To do: Go line by line through the data and copy those with the word "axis".

Dataset extract:
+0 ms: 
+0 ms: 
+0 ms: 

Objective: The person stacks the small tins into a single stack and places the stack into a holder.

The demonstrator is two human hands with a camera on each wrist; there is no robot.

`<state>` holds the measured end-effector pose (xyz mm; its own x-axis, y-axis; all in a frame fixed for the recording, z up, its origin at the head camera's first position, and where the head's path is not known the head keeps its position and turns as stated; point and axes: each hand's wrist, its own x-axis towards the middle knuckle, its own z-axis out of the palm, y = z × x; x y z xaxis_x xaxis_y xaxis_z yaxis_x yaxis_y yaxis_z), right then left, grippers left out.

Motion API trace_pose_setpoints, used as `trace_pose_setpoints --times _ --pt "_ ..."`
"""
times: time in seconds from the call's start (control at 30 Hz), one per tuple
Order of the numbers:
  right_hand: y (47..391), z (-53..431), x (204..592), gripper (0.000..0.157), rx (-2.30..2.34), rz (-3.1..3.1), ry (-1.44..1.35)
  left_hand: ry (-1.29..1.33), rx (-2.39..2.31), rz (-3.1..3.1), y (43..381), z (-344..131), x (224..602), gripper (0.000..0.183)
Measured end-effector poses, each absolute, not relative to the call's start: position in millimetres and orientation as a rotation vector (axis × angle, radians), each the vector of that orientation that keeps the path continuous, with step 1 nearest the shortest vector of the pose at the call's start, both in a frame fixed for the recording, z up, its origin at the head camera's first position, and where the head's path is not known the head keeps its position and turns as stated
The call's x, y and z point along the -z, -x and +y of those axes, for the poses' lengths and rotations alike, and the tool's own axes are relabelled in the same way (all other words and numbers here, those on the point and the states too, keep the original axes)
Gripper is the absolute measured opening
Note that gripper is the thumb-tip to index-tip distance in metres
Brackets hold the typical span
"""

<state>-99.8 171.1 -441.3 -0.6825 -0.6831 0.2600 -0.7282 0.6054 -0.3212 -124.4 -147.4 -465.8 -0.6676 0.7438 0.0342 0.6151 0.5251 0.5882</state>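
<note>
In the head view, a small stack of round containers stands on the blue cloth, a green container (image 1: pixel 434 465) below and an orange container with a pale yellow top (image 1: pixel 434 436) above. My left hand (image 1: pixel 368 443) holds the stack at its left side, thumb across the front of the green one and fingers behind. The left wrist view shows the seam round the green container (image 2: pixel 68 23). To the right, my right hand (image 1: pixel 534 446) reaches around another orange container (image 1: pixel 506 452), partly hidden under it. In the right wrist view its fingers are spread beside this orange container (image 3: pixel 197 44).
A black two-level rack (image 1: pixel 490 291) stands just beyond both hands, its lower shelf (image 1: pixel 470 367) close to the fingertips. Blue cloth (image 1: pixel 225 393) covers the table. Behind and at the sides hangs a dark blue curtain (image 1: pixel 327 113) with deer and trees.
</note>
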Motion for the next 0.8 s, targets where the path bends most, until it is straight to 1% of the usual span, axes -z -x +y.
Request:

Result below:
`<state>` holds the measured end-effector pose (xyz mm; its own x-axis, y-axis; all in a frame fixed for the recording, z up, its origin at the head camera's first position, and where the head's path is not known the head keeps its position and turns as stated; point and axes: each hand's wrist, its own x-axis towards the middle knuckle, its own z-axis out of the palm, y = z × x; x y z xaxis_x xaxis_y xaxis_z yaxis_x yaxis_y yaxis_z), right then left, grippers left out.
Measured end-effector poses, each absolute, not relative to the call's start: position in millimetres and orientation as a rotation vector (axis × angle, radians), each the vector of that orientation that keeps the path continuous, with step 1 nearest the shortest vector of the pose at the call's start, both in a frame fixed for the recording, z up, its origin at the head camera's first position, and where the head's path is not known the head keeps its position and turns as stated

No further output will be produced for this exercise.